Despite its shortcomings, Value at Risk (VaR) is still the most widely used measure for measuring the risk of a portfolio, and the preferred measure in the Basel II Accord. In this demonstration, I backtest a group of indices using a GARCH-DCC(MVT) model and test the VaR obtained from randomly weighted portfolio margins using a number of relevant tests, based on functions in the rugarch and rmgarch packages. The use of randomly generated weights is in order to avoid any bias from testing a model with only equal weighted margins which is sometimes used. In practise, the weight vector is pre-determined, but for the backtesting, this approach appears a reasonable compromise for evaluating multivariate models using only univariate measures.

# International Equity ETFs
Symbols = c('SPY', 'EWC', 'EWW', 'EWA', 'EWH', 'EWJ', 'EWS', 'EWG',
'EWQ', 'EWP', 'EWI', 'EWU', 'EWL', 'EWD')
m = length(Symbols)
Countries = c('USA', 'Canada', 'Mexico', 'Australia', 'Hong.Kong',
'Japan', 'Singapore', 'Germany', 'France', 'Spain', 'Italy', 'UK',
'Switzerland', 'Sweden')
getSymbols(Symbols, src = 'yahoo', from = '1990-01-01')
Y = Ad(SPY)
for (i in 2:m) Y = cbind(R, Ad(get(Symbols[i])))
Y = na.omit(Y)
R = ROC(Y, na.pad = FALSE)

It’s always a good idea to check the data visually for outliers or bad data:

par(mfrow = c(3, 5))
for (i in 1:m) hist(R[, i], breaks = 100, main = Countries[i])

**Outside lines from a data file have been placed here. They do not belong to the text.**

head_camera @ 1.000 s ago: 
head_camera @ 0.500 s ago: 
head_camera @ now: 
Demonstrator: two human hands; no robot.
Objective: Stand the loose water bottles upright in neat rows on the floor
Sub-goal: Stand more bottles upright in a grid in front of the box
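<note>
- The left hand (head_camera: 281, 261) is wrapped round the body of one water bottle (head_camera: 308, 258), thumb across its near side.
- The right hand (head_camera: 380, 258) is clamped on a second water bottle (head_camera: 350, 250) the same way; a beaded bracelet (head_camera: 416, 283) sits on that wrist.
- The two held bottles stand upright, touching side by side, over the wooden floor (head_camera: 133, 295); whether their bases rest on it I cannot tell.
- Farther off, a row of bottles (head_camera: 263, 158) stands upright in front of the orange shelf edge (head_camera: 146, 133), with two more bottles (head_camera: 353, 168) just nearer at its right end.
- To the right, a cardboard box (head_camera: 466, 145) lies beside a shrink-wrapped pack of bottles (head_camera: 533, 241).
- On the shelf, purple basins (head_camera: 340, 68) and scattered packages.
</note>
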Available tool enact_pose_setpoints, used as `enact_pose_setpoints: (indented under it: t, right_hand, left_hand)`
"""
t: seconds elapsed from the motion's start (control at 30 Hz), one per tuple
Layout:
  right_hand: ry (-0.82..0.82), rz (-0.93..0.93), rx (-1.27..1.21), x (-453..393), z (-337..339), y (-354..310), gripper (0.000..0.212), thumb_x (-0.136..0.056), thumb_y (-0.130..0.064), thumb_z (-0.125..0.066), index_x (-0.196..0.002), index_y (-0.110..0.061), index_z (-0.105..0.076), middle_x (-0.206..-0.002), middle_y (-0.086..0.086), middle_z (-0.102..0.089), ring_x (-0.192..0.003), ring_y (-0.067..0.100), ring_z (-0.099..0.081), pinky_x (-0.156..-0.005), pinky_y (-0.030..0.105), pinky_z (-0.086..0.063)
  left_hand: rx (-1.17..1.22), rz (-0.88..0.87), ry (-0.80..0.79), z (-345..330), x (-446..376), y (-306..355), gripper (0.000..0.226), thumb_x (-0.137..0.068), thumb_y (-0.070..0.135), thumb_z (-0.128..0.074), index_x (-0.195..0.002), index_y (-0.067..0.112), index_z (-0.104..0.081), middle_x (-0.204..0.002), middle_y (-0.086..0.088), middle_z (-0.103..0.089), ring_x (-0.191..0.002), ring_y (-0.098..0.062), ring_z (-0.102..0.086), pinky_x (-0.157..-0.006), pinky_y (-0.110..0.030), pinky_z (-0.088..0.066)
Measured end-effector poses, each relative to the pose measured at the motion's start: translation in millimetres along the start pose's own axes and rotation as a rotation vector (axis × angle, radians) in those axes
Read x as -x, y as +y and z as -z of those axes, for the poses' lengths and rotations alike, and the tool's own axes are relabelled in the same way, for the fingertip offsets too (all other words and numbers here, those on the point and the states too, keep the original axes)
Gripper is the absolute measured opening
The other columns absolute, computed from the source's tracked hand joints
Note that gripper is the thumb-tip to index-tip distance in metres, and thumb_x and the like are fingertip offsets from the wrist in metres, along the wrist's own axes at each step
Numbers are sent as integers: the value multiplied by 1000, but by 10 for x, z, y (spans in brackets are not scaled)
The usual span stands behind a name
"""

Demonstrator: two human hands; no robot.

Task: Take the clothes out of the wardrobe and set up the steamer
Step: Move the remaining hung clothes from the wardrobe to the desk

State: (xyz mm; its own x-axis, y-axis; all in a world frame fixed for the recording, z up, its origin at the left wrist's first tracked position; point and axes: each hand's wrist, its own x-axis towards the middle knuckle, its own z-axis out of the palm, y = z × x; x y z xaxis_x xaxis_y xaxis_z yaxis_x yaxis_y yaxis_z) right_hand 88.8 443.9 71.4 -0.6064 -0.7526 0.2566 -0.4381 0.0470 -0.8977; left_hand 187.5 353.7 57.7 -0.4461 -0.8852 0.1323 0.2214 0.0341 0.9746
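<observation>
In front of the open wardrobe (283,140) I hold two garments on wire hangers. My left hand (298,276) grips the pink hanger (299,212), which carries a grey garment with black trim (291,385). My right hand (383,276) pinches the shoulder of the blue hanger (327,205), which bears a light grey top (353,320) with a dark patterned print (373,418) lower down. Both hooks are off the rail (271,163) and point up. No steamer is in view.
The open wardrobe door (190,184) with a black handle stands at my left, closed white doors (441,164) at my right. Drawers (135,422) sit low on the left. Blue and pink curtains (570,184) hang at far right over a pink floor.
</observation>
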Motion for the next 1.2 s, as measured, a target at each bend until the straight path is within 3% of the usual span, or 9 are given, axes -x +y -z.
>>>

Not suprisingly, there is a large spike for the zeros in many countries and this is likely related to low volume when these ETFs where first introduced in the mid 1990s. I’ll exclude about 100 days from the start, since consecutive zeros in a dataset can seriously affect estimation (particularly a rolling backtest which does not use all the sample at once).

R = R[-c(1:100), ]

This is a ‘large’ scale backtest, so full use of parallel functionality is made, which is one of the features of the multivariate GARCH models included in the rmgarch package (the separability of the univariate from the multivariate dynamics).
A 2-stage QML DCC-(MVT) model (with first stage based ARMA(1,1)-gjrGARCH dynamics) is adopted, in the same spirit as in Bauwens and Laurent (2005). A separate post provides for an alternative approach using an iterated procedure for joint shape parameter estimation in the first stage conditional student density.
The model is estimated every 25 days (approx. 1 month), using all the data available up to that point, and the rolling 1-ahead forecast for the next 25 days is evaluated. The backtest procedure starts on 02-06-1999, thus providing an initial window for estimation of size 800, and ends on 10-19-2012 (the code adjusts to the last date available from the downloaded data.)

n = nrow(R)
roll = 25
start = 800
s = seq(start + roll, n, by = roll)
p = length(s)
out.sample = rep(roll, p)
if (s[p] < n) {
out.sample = c(out.sample, n - s[p])
s = c(s, n)
p = length(s)

500 sets of random weights (no shorts) are generated with full investment constraint (and for replicability the random seed is initialized to a predefined integer).

w = matrix(rexp(14 * 500), 500, 14)
w = t(apply(w, 1, FUN = function(x) x/sum(x)))
w[500, ] = rep(1/m, m)
# create a required function for use later.
wsig = function(s, w) apply(w, 1, FUN = function(x) sqrt(x %*% s %*% x))

The backtest returns a list of length sum(out.sample)=3288 with elements the 25-rolling 1-ahead conditional forecasts of the mean and sigma weighted by the 500 random weight sets, and a vector of the shape parameter for each forecast window. While 2-stage DCC models offer the possibility of large scale parallel estimation because of the separation of the univariate and multivariate likelihoods, the calculation of the partitioned standard error (s.e.) matrix is quite slow (though this too can take advantage of parallel methods). For this application, s.e. are not calculated.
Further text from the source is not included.